Photograph IV

177 19 10
                                    

Kinan - knnthy (4,45/5)

***

Janji untuk Tidak Melupakan

Mengingat kembali adalah salah satu cara terbaik untuk tidak merasakan kehilangan - Girl meets Boy

***

Sudah 30 menit lelaki itu menatap kosong ke kamar yang tak jauh dari tempatnya berdiri. Matanya merah dan bengkak. Tubuhnya ditopang oleh satu kruk pada tangan kanan. Lebih banyak luka dan darah yang mengalir dari tangan kiri, bercampur dengan pecahan kaca.

Tertatih-tatih, Keenan berjalan menghampiri kamar itu. Pusing mendera pada setiap langkah yang dia pijak dan hela napasnya terasa berat. Beberapa kali dia harus menghentikan langkahnya, sekadar memfokuskan penglihatannya atau membetulkan letak kruk.

Seharusnya tak perlu satu menit untuk berjalan ke kamar itu, namun dengan keadaan sialan ini setidaknya perlu tiga menit bagi Keenan hanya untuk sampai di depan pintu kamar. Belum cukup dengan itu, dia tidak--belum--berani membuka pintunya.

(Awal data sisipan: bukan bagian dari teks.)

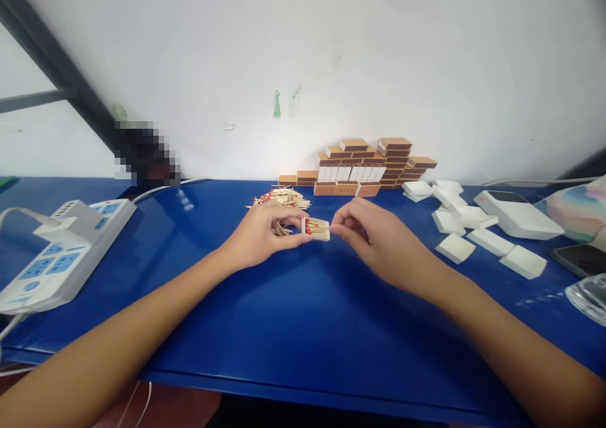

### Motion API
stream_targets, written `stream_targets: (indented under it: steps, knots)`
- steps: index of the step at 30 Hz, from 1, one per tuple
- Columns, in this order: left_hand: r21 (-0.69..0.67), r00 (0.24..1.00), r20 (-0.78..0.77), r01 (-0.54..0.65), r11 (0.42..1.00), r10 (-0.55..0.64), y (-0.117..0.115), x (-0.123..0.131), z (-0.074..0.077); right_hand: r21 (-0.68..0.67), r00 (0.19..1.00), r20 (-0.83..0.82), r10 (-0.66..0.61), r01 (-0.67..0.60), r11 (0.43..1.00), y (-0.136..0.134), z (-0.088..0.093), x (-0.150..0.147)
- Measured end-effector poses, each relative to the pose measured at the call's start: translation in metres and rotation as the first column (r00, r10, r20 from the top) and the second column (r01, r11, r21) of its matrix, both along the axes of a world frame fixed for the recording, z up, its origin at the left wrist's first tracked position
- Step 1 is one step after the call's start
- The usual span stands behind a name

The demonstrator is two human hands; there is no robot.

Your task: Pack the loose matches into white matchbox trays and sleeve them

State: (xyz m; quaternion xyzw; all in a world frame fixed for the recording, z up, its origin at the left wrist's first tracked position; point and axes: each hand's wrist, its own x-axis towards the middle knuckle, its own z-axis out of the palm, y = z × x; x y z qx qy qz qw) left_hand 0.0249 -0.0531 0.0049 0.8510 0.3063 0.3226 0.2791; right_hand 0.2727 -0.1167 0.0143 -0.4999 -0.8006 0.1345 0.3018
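Left hand (265, 235) fingers grip matchbox tray (316, 229) full of matches; right hand (379, 238) fingers pinch its end. Judgement: keep tray level, match heads aligned.

A plain white wall (379, 49) stands behind the glossy blue table (293, 327), light glinting on it; 1 dark slanted beam (52, 62) at left, reddish floor (175, 409) below.

Your left hand (265, 233) holds a small tray of matches (316, 228) above the blue table (293, 327); your right hand (374, 238) pinches its other end.
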Motion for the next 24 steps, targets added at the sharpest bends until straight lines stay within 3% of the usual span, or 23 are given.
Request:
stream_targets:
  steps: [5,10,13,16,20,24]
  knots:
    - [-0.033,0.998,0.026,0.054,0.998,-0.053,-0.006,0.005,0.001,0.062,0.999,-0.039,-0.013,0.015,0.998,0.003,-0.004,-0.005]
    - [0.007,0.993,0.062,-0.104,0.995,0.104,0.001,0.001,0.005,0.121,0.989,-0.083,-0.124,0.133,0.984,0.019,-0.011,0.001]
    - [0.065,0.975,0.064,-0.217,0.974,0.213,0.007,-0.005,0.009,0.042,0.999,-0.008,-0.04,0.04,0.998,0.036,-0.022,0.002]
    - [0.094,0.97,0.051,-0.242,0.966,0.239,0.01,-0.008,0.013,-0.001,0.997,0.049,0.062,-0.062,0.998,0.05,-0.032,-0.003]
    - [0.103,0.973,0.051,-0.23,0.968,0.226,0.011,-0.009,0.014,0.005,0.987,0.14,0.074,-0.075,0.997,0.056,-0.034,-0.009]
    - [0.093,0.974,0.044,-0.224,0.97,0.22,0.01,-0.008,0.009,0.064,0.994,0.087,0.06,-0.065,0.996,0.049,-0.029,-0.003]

Tatapan Keenan beralih ke papan kayu yang menggantung di pintu bertuliskan 'Keyla's room'. Lelaki itu tersenyum sedih saat menyentuhnya. Betapa dia berharap dapat menyentuh si pemilik kamar bukan papan kayu dengan nama pemiliknya. Dia rindu, begitu merindu sampai sekujur tubuhnya sakit.

Aroma vanilla yang khas mengundang Keenan masuk ke kamar Keyla. Wangi Keyla masih tertinggal di kamarnya. Tumpukan debu pada koleksi kamera milik Keyla, tumpukan novel yang masih bersampul plastik, gaun biru untuk pesta kelulusan, foto akhir tahun yang belum dipajang di salah satu dinding kamar, semuanya seolah menunggu Keyla pulang. Namun kenyataannya, Keyla tak akan pernah pulang.

Keenan menyapu pandangannya ke seluruh sudut kamar. Setengah berharap dapat melihat Keyla yang sedang berkutat dengan hasil cetak foto-fotonya atau membaca novel di tempat tidur. Namun dia tahu harapannya sia-sia. Tak ada lagi hari bersama Keyla. Hilang sudah kesempatannya membahagiakan perempuan itu.

Kemudian pandangan Keenan jatuh pada foto besar yang dipajang di dinding. Di sana, semua orang-- Ayah, Bunda, dia, Keyla, bahkan Bang Kevin—tersenyum bahagia ke arah lensa kamera. Napasnya tercekat, pandangannya berubah buram—entah karena air mata atau pusing akibat sakit kepala mendadak—lidahnya kelu melihat pemandangan ini. Hatinya remuk saat merindukan senyuman Keyla.

Senyum adiknya mungkin diabadikan oleh lensa kamera, kemudian dicetak di lembar tipis dan tidak akan berubah. Namun bukan itu yang dia mau. Lembaran foto itu tidak dapat mengabadikan kehangatan mata Keyla saat tersenyum atau bagaimana suara tawa Keyla. Foto itu terasa dingin, beku, dan kebohongan mutlak bagi siapa pun yang melihatnya. Mengejek dengan menunjukkan seolah-olah orang yang dicintainya itu sedang tersenyum, namun kenyataannya senyum itu sudah terkubur bersama pemiliknya.

Ditambah berbagai bingkai foto di atas rak buku Keyla seperti meninju ulu hatinya berkali-kali. Foto kebersamaan mereka berdua selama 18 tahun hidup bersama. Mulai dari foto hitam putih hasil USG saat mereka berbagi rahim, hari kelahiran mereka, berbagai acara ulang tahun mereka yang dirayakan, hingga saat keduanya dinyatakan lulus bersama dari jenjang sekolah menengah atas.

Pembunuh.

Sebuah suara dalam kepalanya berbisik kejam.

Berengsek hidup lo, membunuh adiknya sendiri!

Harusnya elo yang mati, bukan Keyla!

Coba waktu itu lo nggak pakai emosi bonceng Keyla, nggak akan mati anaknya!